* [Task to carry out]
Return each line below exactly as it reads, and omit any image in it.

* [Information supplied]
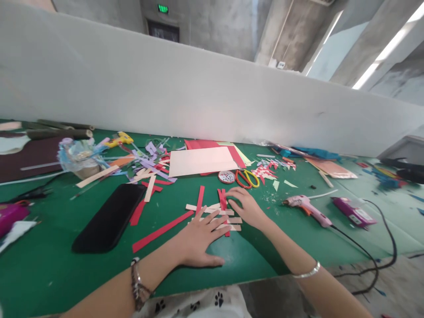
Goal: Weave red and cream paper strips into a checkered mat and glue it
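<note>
Green table [109,282]: being crowded by scraps [153,149] | cream sheet [202,161], black phone [109,218]: being borne beyond, left | left hand [198,240]: being spread flat, partly covering crossed strips [236,220], mid-table | right hand [247,207]: being curled by strips' far end, apart from left, grip undeterminable | scissors [253,178]: being bordered by round tin [226,177]

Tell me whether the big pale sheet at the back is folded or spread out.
Spread out: the pale sheet lies flat, partly over the red paper, its broad face showing and no fold visible.
</note>
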The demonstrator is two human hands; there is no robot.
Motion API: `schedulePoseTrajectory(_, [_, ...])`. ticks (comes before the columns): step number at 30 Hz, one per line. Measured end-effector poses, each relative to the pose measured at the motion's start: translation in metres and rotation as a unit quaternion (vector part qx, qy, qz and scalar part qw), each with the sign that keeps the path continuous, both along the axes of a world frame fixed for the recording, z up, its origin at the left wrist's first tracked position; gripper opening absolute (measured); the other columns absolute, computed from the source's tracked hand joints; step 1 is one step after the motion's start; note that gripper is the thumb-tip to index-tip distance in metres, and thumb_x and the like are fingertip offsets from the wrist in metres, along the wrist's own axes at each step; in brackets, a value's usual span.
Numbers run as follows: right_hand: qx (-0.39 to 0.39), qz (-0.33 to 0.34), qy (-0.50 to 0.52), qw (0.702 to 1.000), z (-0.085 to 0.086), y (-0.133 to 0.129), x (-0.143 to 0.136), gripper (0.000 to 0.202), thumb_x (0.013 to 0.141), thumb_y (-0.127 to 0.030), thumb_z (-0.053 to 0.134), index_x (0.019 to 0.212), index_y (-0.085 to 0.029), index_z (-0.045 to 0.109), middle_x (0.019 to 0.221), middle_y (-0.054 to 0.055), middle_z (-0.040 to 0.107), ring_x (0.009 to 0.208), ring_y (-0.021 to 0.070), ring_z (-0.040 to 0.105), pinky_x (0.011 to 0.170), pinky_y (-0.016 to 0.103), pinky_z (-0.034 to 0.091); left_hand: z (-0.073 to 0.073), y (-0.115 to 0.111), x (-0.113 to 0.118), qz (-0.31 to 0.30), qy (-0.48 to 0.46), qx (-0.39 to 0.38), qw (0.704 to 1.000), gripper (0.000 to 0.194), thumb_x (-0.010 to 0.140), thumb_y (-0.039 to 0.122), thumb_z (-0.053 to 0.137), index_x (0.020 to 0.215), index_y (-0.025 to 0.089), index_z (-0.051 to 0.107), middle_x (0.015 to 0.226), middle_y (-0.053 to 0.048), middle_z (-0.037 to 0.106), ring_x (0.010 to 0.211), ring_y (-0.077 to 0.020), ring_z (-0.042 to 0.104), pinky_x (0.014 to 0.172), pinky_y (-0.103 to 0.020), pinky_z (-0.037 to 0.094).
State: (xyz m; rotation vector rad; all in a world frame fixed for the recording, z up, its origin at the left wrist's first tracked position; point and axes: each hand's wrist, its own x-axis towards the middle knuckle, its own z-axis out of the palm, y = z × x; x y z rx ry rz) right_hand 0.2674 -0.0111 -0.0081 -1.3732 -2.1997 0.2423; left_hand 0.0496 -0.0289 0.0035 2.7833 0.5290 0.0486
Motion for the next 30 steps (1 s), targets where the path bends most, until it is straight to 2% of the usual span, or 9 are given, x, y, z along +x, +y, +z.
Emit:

* [Exercise solution]
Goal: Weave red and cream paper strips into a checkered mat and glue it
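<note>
Green table [109,282]: being crowded by scraps [153,149] | cream sheet [202,161], black phone [109,218]: being borne beyond, left | left hand [198,240]: being spread flat, partly covering crossed strips [236,220], mid-table | right hand [247,207]: being curled by strips' far end, apart from left, grip undeterminable | scissors [253,178]: being bordered by round tin [226,177]

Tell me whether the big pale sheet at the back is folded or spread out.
Spread out: the pale sheet lies flat, partly over the red paper, its broad face showing and no fold visible.
</note>
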The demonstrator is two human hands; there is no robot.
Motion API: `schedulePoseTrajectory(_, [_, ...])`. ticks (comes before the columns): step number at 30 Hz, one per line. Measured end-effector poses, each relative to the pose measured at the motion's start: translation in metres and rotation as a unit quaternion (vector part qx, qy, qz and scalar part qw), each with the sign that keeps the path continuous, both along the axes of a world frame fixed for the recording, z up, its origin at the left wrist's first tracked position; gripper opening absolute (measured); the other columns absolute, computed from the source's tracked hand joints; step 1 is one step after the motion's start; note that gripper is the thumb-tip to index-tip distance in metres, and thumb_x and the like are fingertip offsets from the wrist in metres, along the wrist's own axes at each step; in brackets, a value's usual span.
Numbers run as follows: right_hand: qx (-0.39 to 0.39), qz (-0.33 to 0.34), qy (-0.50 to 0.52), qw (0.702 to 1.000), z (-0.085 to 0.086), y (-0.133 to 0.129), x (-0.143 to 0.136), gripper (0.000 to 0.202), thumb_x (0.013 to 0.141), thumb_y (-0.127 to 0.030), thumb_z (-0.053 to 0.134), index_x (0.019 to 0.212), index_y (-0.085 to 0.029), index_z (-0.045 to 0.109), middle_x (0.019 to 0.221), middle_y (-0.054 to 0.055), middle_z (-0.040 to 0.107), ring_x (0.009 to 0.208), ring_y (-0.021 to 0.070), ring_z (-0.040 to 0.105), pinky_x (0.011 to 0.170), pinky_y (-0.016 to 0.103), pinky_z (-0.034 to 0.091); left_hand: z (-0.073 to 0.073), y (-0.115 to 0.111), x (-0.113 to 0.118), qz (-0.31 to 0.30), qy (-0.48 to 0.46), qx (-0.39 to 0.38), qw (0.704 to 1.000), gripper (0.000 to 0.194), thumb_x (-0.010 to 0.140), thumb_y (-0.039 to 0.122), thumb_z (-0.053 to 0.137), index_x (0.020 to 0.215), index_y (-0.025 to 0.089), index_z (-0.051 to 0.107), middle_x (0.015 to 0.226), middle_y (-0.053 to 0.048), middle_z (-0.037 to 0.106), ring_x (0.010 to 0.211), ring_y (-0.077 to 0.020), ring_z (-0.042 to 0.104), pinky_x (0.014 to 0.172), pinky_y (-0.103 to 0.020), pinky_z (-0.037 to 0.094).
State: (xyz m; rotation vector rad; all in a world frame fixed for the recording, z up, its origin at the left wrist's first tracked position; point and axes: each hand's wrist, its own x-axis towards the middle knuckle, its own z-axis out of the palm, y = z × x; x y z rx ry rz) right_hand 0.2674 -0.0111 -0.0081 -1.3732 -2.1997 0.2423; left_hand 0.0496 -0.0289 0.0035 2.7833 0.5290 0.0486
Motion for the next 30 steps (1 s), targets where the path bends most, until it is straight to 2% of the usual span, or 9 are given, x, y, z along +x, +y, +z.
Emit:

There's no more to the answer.